Michael Mann and the Art of the Close-Up

Michael Mann likes to shoot a lot of footage. He will put the camera anywhere. Behind the back, behind the ear, he doesn't just want us to get inside the actors' heads, he wants us inside them. If he could, he'd suck us into their brains and spit us out onto the New Jersey turnpike two hours later. Watching the flawed but glorious Public Enemies, I savored Mann's shots, scooping them up like a kid's last few spoonfuls of Count Chocula.

Mann isn't the only guy who knows how to shoot a close-up, of course. Guys like Sergio Leone practically make a sport of it, holding on shots of his actor's eyes as if he were trying to hypnotize us. And in a way he would.

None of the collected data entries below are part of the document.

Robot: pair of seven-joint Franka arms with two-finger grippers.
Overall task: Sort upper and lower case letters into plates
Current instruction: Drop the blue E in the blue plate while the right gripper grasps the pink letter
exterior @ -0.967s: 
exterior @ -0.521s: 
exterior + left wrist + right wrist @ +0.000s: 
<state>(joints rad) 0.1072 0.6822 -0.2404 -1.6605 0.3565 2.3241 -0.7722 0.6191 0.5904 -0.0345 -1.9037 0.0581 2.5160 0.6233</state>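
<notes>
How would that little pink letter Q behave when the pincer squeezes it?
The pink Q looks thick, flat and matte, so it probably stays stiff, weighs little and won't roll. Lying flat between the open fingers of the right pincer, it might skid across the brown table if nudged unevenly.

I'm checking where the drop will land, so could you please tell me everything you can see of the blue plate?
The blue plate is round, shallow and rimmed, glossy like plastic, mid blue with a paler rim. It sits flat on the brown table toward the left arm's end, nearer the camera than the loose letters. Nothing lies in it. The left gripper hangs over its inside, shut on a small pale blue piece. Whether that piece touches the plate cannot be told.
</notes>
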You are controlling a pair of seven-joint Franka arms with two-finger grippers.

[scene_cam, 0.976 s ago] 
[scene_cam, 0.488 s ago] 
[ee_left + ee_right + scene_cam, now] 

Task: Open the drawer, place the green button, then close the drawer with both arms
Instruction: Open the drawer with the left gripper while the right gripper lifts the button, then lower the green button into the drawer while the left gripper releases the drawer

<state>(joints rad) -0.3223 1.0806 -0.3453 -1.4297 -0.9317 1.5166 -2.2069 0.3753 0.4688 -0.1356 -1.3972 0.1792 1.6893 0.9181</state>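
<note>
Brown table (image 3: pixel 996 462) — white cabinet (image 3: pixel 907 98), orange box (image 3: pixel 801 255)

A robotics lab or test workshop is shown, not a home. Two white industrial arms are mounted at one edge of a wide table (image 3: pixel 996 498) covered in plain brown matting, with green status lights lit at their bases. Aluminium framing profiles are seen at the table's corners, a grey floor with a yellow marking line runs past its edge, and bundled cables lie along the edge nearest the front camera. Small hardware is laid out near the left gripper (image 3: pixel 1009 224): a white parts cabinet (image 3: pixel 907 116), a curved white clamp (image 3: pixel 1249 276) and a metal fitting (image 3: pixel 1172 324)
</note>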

Stanley Kubrick saves his close-ups for the most disturbing of moments. Paul Thomas Anderson loves to zero in. Tarantino smacks us up against the lens. Wes Anderson likes to frame things as if nothing should ever be moved or touched. The Coen Brothers have an amazing knack of getting us just close enough to see how much of an idiot we're watching on screen. The surprised, vacant look of, say, George Clooney in O Brother, Where Art Thou? is healthy dumb fun. And Jonathan Demme has been pretty fearless in this regard, using the close-up and movement in a way I initially found unnatural but now love. However, few have used the power of the close-up as effectively as Julian Schnabel in The Diving Bell and the Butterfly. He really raised the art form there.

I tried thinking about some of my favorite close-ups in the movies and the truth is it's an impossible list to form. The last shot of Michael Corleone at the end of The Godfather Part II always comes to mind. There's a brief shot of Richard Harris in Unforgiven, right when Little Bill asks him for his (final, hidden) gun. It's always stayed with me for some reason. Michael Mann's close-ups tend to stay with me more than most. I think the purpose of a great tight shot isn't just to look pretty, it's to bring you deeper into the story or what the character is thinking.

After Public Enemies, if you're in the mood for another Michael Mann flick, consider one of his least-celebrated efforts, Miami Vice. It's not a great movie, but it's much, much better than people give it credit for. Anyway, there is this great little scene where John Ortiz (who has come a long way since playing Carlito Brigante's not-so-bright punk nephew) reveals to Luis Tosar's drug lord that Gong Li has been betraying him. You never see Tosar's face and you never need to. Mann pushes the camera slowly into the back of his head underscored by a slow rumble of menacing percussion. It's like Spielberg's trick of not seeing the shark. You can only imagine what Tosar is thinking ... and wonder at what he is about to do. It's supremely effective for a very simple reason. Namely, nothing is scarier than our own deranged imaginations.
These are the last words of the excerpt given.